Monday, September 3, 2018

Digital Accessibility Challenge Week #2

Simple Steps to Make Documents and Digital Content More Usable by Everyone


This weeks challenge will provide simple steps to follow to make documents digitally accessible, it does  include hyperlinks and resources for a variety of document creation needs.
Manhattan College ITS is encouraging employees to begin to take some simple steps that will structure your documents so that they are more accessible. When creating documents, spreadsheets or presentations it is important to provide structure to all your documents. Fortunately many word processing tools such as Google Docs and MS Word are very advanced in the accessibility area and allow you to use features generally available within each tool.

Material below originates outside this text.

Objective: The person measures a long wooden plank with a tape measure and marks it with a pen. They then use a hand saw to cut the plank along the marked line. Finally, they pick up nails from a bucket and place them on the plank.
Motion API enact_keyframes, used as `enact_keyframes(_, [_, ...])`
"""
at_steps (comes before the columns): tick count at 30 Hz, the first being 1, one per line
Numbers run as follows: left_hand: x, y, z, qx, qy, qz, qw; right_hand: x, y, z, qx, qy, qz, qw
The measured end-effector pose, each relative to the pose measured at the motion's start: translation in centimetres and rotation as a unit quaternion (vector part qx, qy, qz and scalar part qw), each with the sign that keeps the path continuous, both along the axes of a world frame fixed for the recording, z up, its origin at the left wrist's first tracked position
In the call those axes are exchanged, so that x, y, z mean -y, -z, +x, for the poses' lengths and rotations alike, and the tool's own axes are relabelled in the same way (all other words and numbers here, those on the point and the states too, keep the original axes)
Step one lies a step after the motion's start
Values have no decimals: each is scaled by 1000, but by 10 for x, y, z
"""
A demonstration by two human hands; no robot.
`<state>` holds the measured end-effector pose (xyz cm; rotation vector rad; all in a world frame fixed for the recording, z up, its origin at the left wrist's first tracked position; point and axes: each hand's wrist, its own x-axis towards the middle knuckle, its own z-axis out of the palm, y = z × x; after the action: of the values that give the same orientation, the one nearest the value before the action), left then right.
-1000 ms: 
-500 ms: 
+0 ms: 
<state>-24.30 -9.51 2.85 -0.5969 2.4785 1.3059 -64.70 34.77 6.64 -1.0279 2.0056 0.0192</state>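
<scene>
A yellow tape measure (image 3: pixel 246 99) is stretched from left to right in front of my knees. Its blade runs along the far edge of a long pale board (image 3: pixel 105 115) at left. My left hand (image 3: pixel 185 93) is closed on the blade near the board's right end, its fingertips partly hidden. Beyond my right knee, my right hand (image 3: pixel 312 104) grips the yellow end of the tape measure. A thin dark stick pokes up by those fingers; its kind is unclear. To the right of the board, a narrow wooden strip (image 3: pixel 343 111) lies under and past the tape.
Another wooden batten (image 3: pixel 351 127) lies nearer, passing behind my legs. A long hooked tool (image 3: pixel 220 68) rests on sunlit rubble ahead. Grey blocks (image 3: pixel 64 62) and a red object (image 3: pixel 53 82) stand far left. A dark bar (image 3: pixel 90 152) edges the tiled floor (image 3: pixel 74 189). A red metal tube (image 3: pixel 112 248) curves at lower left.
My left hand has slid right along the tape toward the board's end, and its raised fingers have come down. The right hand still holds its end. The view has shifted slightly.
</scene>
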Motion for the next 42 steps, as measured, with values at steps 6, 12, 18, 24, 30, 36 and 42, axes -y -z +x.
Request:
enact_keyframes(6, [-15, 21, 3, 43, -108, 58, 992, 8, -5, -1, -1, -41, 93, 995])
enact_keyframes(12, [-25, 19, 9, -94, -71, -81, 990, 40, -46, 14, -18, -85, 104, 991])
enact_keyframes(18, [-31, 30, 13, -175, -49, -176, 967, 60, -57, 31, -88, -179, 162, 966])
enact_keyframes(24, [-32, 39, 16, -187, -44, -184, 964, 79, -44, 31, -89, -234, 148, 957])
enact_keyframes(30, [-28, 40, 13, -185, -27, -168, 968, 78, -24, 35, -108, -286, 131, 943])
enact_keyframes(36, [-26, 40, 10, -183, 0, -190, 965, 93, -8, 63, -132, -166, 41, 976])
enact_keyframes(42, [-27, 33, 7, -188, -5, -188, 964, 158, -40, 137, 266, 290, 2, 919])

How Does Digital Accessibility Impact Manhattan College Faculty, Staff and Students?

  • Faculty creating instructional materials and presenting lessons.
  • Employees creating documents, forms, newsletters and correspondence for distribution.
  • Students writing reports and preparing presentations.

Page Structure and Formatting

The following guidelines can be applied to Microsoft Word, GoogleDocs, HTML, or other source document files.


All documents should have a title that represents the content of the document. The title is typically added to the Properties of a document.


Organizing web pages by headings helps users get a sense of the page’s organization and structure. Visually, headings are presented as larger and more distinct than surrounding text. Making texts larger helps guide the eye around the page. Using headings and making them visually apparent is especially helpful for users with cognitive disabilities.

It is best to plan out a heading structure before composing a page. Doing so will help you both select appropriate heading levels and keep your thoughts organized overall.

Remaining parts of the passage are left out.